When many of us think of some of the best long stick take away defenders to ever play the game we immediately think of the Usual Suspects – Hopkins’ Dave Pietramala; and Pat McCabe and Ric Beardsley from Syracuse. They all deserve to be there for sure but, you can’t have this conversation without mentioning Steve Kisslinger.
In his playing prime, Steve Kisslinger, aka “Kiss” had great speed and an arsenal of checks he could throw at offensive players. He was very versatile AND could play close Defense or run Long Stick Middie. He could even faceoff with his long pole knowing even if he did lose the draw, he could take it away from you before you made it into the restraining box. Kiss was a ground ball machine and could run the break as well as any short stick middie. He could stalk an offensive player anywhere on the field whether it was at the X or up at the top of the box.
Steve played for Herkimer, Adelphi (earning All-American recognition), and Towson State. Since his college days, he’s played on numerous club teams, and played professional box lacrosse from 1992-2001. Steve played in 51 games professionally, scoring 16 goals and handing out 27 assists, not bad for one of the best players to ever carry a long pole.

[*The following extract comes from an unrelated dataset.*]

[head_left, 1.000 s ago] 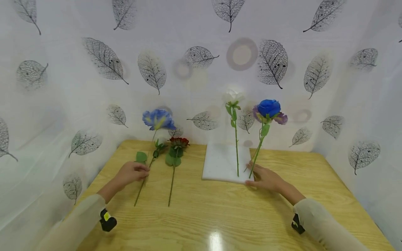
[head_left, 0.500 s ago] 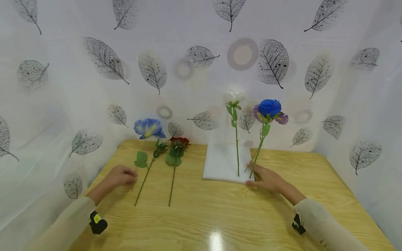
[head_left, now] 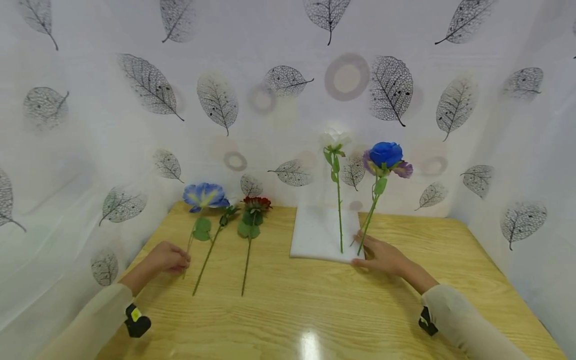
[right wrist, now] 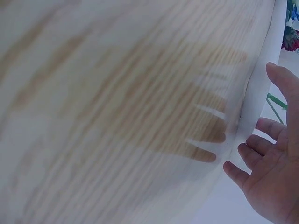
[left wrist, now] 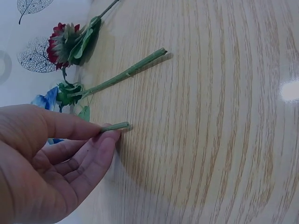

He also collected 219 ground balls, won 79 faceoffs, and accumulated 117 penalty minutes during his indoor career.
Steve took some time to catch up with us here at Capital District Lax.
MT: You played your high school lacrosse at Lakeland (Shrub Oak, New York). What age did you first pick up a lacrosse stick and really get serious about the game? Did you start out as short stick and transition into long pole?
SK: I started in 6th grade at Copper Beech Middle School in Yorktown Heights, New York. Frank Vitolo ran a morning (before school) box league so short stick, playing midfield and attack.
MT: I’ve heard Ric Beardsley say he modeled some of his game after yours (you preceded him at Lakeland). Who was it you tried to emulate or looked up to when you were young? Who are some of your favorite long-poles to have played with, or that you’ve watched play the game?
SK: Of course I tried to emulate Petro and Gary Gait, but then there was Tom Hickman who played at West Point who graduated from Yorktown high school and Billy Ralph another Yorktown guy who played at Maryland. Steve Paleta from Cornell and Todd Francis LSM at Cornell taking the face off, but at the same time I’m always trying to keep up with Ric Beardsley.
MT: In 1988 you went on to play at Herkimer helping them win their first National Championship under Coach Paul Wehrum. That team had a lot of amazing players including Eric Ungleich, Mike Lacrosse, Mike Motowski, Mike McGrane just to name a few. What was it like being a part of that first title experience with your teammates?
SK: Herkimer is where I really learned how to play hard core lacrosse. Those guys are the ones you want to be in the trenches with. Combine that with great coaching and a fun town and you have got a great college experience.
MT: After Herkimer you went on to play at Adelphi where you were an All-American defenseman in 1990, but decided to transfer out to Towson State. What was it that made you make the move to Towson?
SK: I had a meeting with Doc Doherty at Adelphi and he asked me if I wanted to transfer anywhere and if he could help me. He called up a lot of coaches and I got a couple of phone calls the next morning in my dorm room. I decided on Towson because I knew they had a great returning class as well as some great transfers coming in including Rich Betcher and Doug Sharrets.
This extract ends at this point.